### Required work
In the entries below, find the line with "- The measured" and print exactly every line from there up to and including the line with "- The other", with no other lines.

Data excerpts:
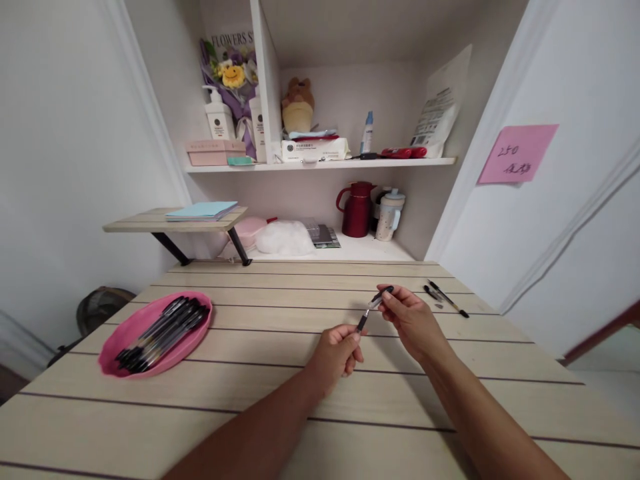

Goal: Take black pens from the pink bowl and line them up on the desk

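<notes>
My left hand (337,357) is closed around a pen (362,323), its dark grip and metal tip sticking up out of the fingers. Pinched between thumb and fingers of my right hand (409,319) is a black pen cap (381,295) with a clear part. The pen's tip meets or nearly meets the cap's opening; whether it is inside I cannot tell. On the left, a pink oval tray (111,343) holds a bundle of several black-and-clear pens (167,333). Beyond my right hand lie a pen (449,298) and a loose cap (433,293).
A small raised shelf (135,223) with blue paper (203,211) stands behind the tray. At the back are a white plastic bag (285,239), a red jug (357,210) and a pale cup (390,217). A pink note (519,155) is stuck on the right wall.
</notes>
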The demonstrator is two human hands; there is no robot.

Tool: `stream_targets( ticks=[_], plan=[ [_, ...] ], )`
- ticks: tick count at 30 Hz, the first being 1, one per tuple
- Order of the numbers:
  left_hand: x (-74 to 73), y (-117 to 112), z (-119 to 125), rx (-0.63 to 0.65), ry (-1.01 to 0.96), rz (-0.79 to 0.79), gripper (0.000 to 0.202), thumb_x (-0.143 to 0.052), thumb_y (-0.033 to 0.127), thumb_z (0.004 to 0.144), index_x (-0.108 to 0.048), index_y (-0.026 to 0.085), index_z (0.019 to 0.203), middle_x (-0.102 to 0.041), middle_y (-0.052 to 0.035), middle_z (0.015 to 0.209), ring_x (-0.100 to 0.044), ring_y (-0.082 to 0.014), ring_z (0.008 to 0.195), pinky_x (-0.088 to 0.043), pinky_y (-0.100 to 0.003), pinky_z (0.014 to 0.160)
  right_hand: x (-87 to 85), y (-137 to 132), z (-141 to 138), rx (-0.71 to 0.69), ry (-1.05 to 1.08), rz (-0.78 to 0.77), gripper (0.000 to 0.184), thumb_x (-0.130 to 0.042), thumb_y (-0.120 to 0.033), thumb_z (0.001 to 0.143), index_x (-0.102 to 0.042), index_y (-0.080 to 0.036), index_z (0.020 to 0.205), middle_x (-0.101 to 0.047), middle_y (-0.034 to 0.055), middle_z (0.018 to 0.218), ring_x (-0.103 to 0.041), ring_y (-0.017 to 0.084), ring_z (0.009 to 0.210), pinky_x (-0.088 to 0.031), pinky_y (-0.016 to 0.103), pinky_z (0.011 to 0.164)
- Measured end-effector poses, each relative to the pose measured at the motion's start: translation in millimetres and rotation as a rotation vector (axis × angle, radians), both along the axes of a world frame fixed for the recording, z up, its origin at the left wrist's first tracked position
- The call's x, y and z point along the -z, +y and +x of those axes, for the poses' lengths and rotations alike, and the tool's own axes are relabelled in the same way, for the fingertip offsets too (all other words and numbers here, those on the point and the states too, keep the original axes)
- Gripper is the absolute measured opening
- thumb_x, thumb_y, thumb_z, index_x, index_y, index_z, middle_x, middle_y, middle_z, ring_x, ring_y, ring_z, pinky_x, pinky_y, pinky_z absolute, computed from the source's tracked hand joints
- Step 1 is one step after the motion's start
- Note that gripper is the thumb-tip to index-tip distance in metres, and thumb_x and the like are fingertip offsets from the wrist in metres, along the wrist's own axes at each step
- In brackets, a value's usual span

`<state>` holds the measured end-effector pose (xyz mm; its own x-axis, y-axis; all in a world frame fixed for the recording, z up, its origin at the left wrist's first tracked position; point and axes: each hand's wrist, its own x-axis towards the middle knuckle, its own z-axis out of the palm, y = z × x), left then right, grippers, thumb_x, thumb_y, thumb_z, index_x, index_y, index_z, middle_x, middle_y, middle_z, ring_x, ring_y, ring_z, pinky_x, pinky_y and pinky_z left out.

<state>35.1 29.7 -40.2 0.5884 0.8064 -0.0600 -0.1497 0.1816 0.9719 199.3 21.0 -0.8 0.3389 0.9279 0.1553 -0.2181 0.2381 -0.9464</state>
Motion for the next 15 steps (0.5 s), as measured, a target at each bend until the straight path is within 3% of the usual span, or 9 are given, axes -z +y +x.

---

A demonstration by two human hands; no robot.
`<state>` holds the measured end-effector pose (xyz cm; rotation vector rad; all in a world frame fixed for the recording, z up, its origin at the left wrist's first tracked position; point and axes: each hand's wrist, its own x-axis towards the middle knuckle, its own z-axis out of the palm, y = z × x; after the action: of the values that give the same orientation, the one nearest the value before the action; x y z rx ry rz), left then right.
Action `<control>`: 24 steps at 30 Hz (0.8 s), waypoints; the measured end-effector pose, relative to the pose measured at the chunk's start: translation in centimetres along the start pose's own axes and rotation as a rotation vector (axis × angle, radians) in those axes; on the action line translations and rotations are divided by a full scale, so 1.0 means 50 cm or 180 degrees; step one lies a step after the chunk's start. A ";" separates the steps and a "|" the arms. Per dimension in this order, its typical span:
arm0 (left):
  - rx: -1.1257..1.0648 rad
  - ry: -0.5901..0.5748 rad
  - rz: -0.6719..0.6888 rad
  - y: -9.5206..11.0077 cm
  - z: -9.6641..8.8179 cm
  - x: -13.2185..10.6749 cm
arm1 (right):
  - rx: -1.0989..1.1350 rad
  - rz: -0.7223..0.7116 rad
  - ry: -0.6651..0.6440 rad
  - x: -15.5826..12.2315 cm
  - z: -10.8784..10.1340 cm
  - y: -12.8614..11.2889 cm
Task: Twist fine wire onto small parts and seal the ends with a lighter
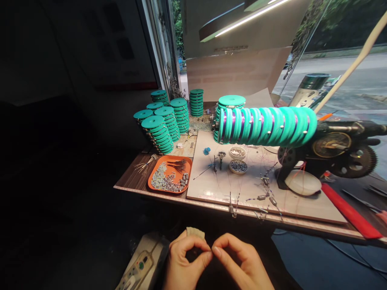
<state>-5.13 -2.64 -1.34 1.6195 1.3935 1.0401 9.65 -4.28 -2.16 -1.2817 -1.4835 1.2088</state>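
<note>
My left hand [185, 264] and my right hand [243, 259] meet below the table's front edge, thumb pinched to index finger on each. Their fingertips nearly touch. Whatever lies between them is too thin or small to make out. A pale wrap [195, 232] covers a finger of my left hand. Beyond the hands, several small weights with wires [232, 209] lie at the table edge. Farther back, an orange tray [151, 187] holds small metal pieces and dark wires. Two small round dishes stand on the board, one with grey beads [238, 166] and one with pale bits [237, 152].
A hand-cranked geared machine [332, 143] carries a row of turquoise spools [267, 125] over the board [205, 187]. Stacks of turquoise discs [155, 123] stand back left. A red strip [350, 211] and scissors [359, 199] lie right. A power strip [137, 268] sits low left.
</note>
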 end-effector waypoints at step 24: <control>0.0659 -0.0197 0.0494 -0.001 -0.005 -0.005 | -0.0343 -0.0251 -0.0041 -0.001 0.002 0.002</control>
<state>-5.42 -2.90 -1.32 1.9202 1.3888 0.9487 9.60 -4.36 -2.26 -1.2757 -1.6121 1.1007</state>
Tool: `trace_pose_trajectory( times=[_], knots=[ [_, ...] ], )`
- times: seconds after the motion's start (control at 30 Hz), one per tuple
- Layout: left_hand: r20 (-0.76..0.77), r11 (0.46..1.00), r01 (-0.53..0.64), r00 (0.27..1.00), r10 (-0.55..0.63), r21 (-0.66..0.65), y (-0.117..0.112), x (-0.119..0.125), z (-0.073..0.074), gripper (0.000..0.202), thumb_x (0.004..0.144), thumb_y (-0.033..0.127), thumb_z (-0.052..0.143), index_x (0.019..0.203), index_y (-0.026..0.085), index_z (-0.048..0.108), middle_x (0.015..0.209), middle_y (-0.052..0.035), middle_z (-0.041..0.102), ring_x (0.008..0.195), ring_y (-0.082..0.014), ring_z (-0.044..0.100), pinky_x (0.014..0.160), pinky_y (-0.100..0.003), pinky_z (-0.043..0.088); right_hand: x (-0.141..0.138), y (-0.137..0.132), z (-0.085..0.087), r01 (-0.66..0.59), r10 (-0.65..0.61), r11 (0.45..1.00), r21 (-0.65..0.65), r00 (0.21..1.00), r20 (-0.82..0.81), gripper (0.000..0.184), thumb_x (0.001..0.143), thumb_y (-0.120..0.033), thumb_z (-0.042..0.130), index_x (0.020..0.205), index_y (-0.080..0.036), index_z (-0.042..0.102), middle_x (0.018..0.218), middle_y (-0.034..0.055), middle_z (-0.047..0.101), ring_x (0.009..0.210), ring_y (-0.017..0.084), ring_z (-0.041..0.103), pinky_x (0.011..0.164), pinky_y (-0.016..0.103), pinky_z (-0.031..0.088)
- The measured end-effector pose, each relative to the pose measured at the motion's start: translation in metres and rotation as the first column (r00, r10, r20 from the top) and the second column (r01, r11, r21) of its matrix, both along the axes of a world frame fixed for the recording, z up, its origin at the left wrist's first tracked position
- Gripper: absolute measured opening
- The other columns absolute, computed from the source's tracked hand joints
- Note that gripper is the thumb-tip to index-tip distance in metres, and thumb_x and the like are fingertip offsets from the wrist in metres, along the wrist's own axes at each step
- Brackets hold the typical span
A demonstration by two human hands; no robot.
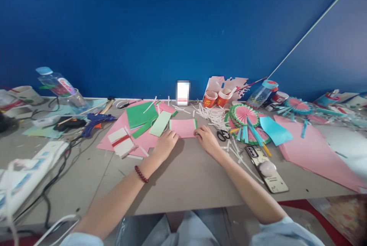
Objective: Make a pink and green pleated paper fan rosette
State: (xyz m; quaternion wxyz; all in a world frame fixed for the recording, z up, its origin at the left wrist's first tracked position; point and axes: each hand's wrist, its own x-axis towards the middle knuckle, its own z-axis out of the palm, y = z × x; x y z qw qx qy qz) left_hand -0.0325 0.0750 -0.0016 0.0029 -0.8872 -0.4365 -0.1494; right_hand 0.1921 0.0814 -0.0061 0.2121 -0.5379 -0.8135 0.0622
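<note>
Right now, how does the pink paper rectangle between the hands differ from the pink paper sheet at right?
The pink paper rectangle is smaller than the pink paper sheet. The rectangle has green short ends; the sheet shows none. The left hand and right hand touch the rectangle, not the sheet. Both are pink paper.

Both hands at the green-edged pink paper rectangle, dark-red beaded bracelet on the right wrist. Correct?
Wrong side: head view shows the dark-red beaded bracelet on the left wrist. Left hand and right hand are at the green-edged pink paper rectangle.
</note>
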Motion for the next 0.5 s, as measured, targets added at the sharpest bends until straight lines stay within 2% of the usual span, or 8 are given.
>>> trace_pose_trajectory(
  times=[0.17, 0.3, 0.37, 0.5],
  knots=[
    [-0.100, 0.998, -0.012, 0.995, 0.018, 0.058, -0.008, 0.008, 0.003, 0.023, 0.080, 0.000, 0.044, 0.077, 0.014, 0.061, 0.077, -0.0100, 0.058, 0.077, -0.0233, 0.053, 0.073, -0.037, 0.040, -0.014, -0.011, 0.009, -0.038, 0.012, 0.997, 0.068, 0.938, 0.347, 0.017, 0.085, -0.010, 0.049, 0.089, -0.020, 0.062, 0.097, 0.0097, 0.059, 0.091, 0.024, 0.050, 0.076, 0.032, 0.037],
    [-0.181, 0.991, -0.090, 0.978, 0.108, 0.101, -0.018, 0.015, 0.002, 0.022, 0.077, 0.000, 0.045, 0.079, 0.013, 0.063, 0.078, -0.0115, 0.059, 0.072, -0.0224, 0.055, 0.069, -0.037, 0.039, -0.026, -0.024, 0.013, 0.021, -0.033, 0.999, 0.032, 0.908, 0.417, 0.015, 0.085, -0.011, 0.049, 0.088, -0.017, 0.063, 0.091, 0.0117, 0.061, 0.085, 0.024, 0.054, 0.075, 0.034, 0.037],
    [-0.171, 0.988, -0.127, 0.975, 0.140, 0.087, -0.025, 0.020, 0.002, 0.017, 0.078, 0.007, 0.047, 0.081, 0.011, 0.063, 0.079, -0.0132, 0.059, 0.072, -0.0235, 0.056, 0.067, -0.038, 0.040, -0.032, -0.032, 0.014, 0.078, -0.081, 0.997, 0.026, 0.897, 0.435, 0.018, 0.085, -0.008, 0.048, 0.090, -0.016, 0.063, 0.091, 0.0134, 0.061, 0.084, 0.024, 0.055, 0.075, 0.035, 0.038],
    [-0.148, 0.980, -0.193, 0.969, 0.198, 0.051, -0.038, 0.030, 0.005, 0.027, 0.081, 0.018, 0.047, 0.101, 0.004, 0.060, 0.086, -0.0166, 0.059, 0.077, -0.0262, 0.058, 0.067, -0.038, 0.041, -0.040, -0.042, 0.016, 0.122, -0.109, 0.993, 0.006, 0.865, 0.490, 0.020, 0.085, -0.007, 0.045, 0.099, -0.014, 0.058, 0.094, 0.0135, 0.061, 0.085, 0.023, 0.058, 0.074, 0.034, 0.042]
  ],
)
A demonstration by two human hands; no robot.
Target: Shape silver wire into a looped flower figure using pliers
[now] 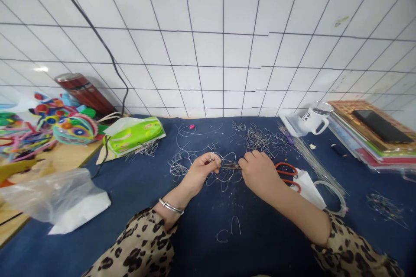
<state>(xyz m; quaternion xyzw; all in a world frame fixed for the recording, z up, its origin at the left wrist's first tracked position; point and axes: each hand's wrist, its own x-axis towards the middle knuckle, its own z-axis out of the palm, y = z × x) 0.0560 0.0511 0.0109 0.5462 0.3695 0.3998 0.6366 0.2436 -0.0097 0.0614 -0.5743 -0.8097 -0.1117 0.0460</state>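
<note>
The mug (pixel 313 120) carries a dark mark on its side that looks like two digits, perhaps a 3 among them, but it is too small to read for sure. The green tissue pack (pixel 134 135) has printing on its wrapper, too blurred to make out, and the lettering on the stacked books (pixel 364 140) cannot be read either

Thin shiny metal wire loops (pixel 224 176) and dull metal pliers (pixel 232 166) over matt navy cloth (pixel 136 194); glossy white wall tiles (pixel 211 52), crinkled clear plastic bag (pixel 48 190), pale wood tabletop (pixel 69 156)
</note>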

### Answer space
- The measured end-effector pose, each relative to the pose measured at the motion's start: translation in metres and rotation as the first column (r00, r10, r20 from the top) and the second column (r01, r11, r21) of its matrix, both along the axes of a world frame fixed for the recording, z up, its origin at the left wrist's first tracked position
- Gripper: absolute measured opening
- The other columns absolute, computed from the source's tracked hand joints

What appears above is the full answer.